Why formulation matters for emodepside treatment in dogs
Emodepside formulation may matter more than many clinicians assumed when using the drug off-label for difficult canine hookworm cases. A recent AJVR study found that giving the FDA-approved feline topical emodepside/praziquantel product orally to dogs at 1 mg/kg produced markedly higher emodepside absorption than the European canine modified-release tablet at the same dose, meaning the two formulations were not bioequivalent. In AVMA’s Veterinary Vertex discussion of the paper, the authors said the oral feline product produced about a 3-fold higher peak concentration and roughly 2.4- to 2.8-fold greater total systemic exposure than the canine tablet. The same study also found that topical administration of the feline product produced plasma concentrations 36- to 122-fold lower than oral dosing, suggesting topical use is unlikely to achieve the exposures clinicians may be seeking for multidrug-resistant hookworms. (pubmed.ncbi.nlm.nih.gov)
Why it matters: For veterinary professionals, this is a practical reminder that formulation is part of the drug, not just the delivery route.

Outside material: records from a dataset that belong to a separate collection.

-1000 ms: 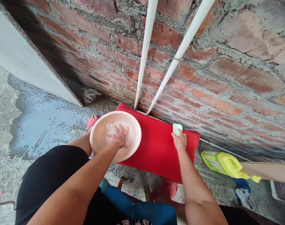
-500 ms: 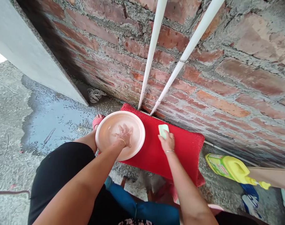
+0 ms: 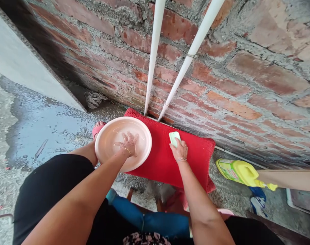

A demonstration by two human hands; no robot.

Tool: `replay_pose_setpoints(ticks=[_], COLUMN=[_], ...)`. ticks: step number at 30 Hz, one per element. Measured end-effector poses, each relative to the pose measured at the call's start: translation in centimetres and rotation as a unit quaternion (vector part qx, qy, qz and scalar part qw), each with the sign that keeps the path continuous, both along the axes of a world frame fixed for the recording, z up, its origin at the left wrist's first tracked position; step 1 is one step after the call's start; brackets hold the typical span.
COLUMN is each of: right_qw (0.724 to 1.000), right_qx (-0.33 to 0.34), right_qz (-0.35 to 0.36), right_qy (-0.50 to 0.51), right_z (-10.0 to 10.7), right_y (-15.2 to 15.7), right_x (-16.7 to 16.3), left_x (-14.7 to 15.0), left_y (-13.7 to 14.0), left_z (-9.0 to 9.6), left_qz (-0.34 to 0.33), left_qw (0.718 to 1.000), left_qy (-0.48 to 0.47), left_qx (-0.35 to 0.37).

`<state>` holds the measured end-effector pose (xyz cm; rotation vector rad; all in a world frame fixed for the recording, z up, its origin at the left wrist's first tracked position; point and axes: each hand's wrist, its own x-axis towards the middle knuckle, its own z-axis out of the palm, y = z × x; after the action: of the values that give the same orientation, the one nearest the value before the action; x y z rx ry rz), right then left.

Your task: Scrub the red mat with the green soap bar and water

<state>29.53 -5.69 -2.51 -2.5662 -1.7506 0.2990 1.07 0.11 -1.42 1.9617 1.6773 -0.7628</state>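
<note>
We see a rough brick wall (image 3: 221, 102) across the top of the view, with a wet concrete floor (image 3: 50, 126) along its foot. A pale slab (image 3: 24, 58) leans in at upper left, and two white pipes, the right one (image 3: 184, 66) banded partway up, run down the wall. Below them we have a red cloth (image 3: 160, 156), spread slantwise with its far edge close to the bricks. A pale pink basin (image 3: 106, 146) sits on the left end of the cloth, its rim reaching past the edge, with clear water inside. A yellow bottle (image 3: 243, 172) lies on its side on the floor, just beyond the cloth's right end.

In the basin we find the left hand (image 3: 126, 144), open wide, fingers fanned out under the water; it has hold of nothing that we can see. Over the right half of the cloth is the right hand (image 3: 179, 149), partly closed, thumb and fingers bent about the near end of a pale green block (image 3: 174, 137). The block is directly ahead of that hand, its far end sticking out past the fingertips toward the wall, to the right of the basin and well apart from its rim. We cannot tell how firmly it bears on the cloth. Smallest of all, a thin silvery bracelet (image 3: 181, 159) circles the right wrist.
</note>
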Motion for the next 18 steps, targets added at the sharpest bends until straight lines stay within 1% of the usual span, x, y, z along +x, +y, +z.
replay_pose_setpoints(ticks=[3, 6, 8, 10, 11, 12, 13, 15, 18], right_qw=[0.995, 0.97, 0.943, 0.923, 0.921, 0.925, 0.934, 0.96, 0.987], right_qx=[0.009, 0.014, 0.022, 0.038, 0.05, 0.063, 0.075, 0.089, 0.085], right_qz=[-0.103, -0.244, -0.332, -0.383, -0.387, -0.376, -0.349, -0.265, -0.121], right_qy=[-0.012, 0.001, 0.01, 0.011, 0.009, 0.009, 0.011, 0.023, 0.059], right_z=[0.1, 0.2, 0.4, 0.6, 0.5, 0.5, 0.3, -0.1, -0.5], right_y=[-3.5, -7.8, -10.2, -11.6, -11.8, -11.6, -11.0, -9.1, -5.6], right_x=[6.6, 12.5, 14.9, 15.6, 15.2, 14.3, 12.8, 8.7, 0.6], left_x=[0.1, 0.2, 0.2, 0.2, 0.2, 0.2, 0.2, 0.1, 0.1], left_y=[0.0, 0.1, 0.1, 0.1, 0.1, 0.1, 0.1, 0.0, 0.0], left_z=[0.1, 0.2, 0.2, 0.2, 0.1, 0.1, 0.0, -0.1, 0.0], left_qz=[0.001, 0.005, 0.005, 0.008, 0.01, 0.012, 0.013, 0.012, 0.01], left_qw=[1.0, 1.0, 1.0, 1.0, 1.0, 1.0, 1.0, 1.0, 1.0], left_qy=[0.001, 0.001, 0.005, 0.008, 0.005, -0.001, -0.008, -0.018, -0.013], left_qx=[-0.009, 0.001, 0.006, 0.007, 0.005, 0.004, 0.003, 0.002, 0.002])
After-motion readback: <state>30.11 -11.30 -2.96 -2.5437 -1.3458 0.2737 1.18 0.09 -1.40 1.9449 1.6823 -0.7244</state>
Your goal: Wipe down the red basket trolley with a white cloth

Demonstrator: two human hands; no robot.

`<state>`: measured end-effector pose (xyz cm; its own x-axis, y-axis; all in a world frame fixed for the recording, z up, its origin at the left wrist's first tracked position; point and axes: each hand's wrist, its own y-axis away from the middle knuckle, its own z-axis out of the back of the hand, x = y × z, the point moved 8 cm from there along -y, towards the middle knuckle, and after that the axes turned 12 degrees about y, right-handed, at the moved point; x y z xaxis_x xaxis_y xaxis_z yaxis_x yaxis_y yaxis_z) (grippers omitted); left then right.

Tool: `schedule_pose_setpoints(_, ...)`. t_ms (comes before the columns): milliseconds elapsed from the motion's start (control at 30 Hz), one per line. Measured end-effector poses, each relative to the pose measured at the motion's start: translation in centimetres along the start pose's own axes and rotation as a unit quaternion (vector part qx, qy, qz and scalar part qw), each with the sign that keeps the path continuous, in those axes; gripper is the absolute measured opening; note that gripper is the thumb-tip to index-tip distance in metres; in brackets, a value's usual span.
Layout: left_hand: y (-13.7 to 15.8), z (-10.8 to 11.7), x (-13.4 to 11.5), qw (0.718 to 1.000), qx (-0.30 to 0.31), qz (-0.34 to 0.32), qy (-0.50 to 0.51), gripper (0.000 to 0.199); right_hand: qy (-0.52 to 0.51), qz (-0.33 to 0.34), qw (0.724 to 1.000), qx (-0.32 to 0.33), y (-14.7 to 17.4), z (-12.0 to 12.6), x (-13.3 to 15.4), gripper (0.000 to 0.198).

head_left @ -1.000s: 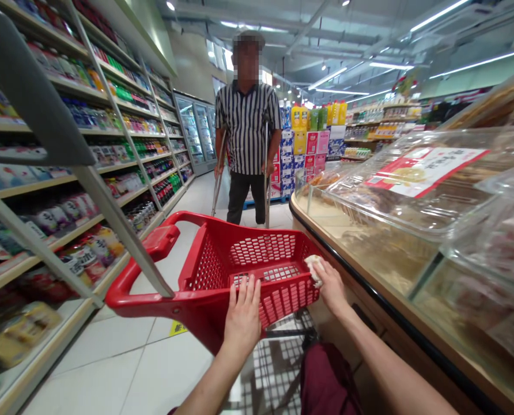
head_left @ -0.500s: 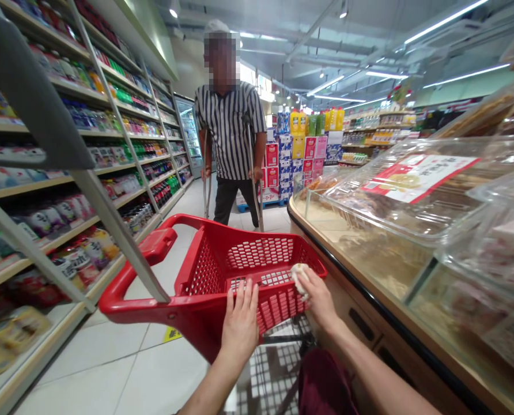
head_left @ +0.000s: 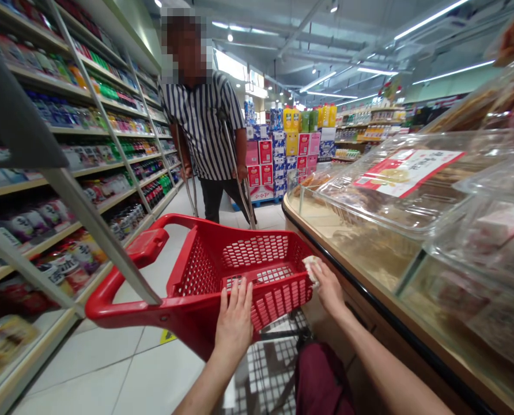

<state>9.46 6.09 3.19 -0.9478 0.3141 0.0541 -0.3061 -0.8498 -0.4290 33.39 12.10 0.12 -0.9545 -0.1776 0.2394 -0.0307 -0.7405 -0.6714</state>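
Resting on red basket: left hand, fingers near-straight, slightly spread, grasping nothing.
Right hand: fingers curled round white cloth, seemingly against basket corner, contact partly hidden.
Display counter: just right of right fingers.
Striped-shirt person, crutches: well beyond fingers.

We have cart mid-frame, left grip on its near rim, right grip with cloth at its right end. Shelves along left. Surface at right, packs on it. Behind cart, upper left of centre: person; farther back, upper centre: stacked cartons, bottles on top.
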Motion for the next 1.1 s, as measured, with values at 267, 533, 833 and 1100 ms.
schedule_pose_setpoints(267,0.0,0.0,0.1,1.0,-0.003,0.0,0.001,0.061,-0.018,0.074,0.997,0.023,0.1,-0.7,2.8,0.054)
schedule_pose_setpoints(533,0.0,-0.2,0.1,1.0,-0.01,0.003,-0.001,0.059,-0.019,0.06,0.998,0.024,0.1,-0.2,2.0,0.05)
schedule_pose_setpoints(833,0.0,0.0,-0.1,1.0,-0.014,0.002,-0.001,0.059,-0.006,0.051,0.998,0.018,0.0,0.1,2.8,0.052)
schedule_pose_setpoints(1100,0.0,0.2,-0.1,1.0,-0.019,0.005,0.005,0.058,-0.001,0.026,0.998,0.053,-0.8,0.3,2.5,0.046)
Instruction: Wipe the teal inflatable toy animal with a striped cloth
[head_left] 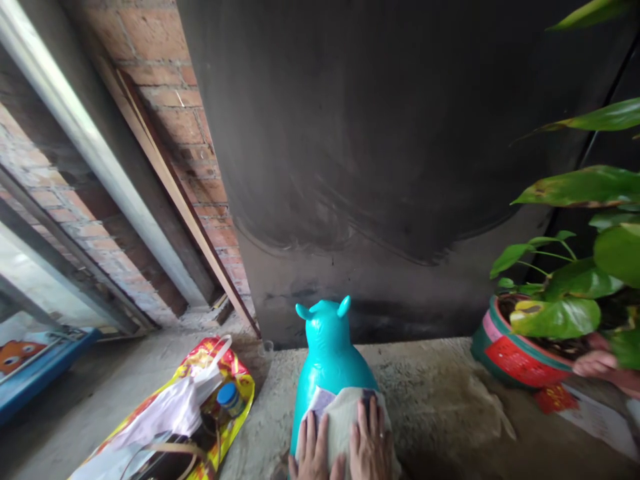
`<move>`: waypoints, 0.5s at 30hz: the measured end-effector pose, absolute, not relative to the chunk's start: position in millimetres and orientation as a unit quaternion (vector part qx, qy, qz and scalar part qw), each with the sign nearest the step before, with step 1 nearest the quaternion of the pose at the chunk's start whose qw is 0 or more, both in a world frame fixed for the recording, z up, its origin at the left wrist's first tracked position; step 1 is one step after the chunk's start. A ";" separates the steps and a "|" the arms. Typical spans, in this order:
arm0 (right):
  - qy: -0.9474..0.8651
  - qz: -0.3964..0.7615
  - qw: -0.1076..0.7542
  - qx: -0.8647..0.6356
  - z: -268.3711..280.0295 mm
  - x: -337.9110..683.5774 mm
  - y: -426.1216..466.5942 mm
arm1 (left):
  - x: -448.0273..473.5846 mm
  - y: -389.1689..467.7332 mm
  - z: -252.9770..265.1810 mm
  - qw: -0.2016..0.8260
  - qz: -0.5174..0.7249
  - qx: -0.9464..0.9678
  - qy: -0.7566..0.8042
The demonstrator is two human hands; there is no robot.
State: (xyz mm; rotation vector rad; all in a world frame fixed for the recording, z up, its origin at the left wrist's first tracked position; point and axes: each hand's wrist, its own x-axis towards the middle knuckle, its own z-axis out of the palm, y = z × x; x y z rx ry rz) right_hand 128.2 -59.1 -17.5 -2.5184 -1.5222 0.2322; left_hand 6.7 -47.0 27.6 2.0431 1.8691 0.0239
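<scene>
A turquoise inflatable animal toy with two small ears stands on the concrete floor at the bottom middle, its head away from me. A pale cloth with a darker patch lies over its back. My left hand rests flat on the left side of the cloth, fingers stretched forward. On the cloth's right side lies my right hand, also flat with fingers extended. Both palms press down on the cloth against the toy. The toy's lower part is hidden by my hands and the frame's edge.
A dark panel stands right behind the toy. Left lies a red and yellow bag with a blue-capped jar. At right is a potted plant, its rim touched by another person's hand. A wooden strip leans by bricks.
</scene>
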 end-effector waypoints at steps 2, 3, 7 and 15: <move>-0.523 0.104 0.068 -0.843 2.3 132.1 -35.8 | 10.2 -32.1 29.9 0.199 0.018 0.720 0.665; -0.531 0.109 0.063 -0.838 11.3 133.6 -24.6 | 11.5 -24.7 30.6 0.205 0.019 0.715 0.668; -0.553 0.118 0.059 -0.823 33.4 136.0 10.1 | 14.6 -0.5 32.3 0.220 0.008 0.696 0.683; -0.521 0.102 0.074 -0.844 11.8 121.4 -20.5 | 10.7 -8.8 37.8 0.227 -0.021 0.702 0.675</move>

In the US, emodepside is not approved for dogs, but it has drawn attention because prior work and clinical guidance have pointed to emodepside as a potential last-line option for suspected multidrug-resistant Ancylostoma caninum infections when standard combinations fail. Earlier reports described strong efficacy for emodepside/praziquantel against resistant hookworm isolates, and a Clinician’s Brief expert article noted successful fecal egg count reduction in client-owned dogs treated extra-label. But the new pharmacokinetic data raise the stakes around dose precision and safety, especially because matching the same mg/kg dose across products did not produce comparable exposure. That matters even more because emodepside belongs to the octadepsipeptide class, with a mechanism distinct from the major anthelmintic classes already facing resistance, and published reviews and case reports have flagged neurologic risk in dogs with MDR1 susceptibility. (pubmed.ncbi.nlm.nih.gov)
What to watch: Expect closer discussion around extra-label protocols, breed-related risk screening, and whether any canine-specific emodepside formulation or guidance emerges in the US. (pubmed.ncbi.nlm.nih.gov)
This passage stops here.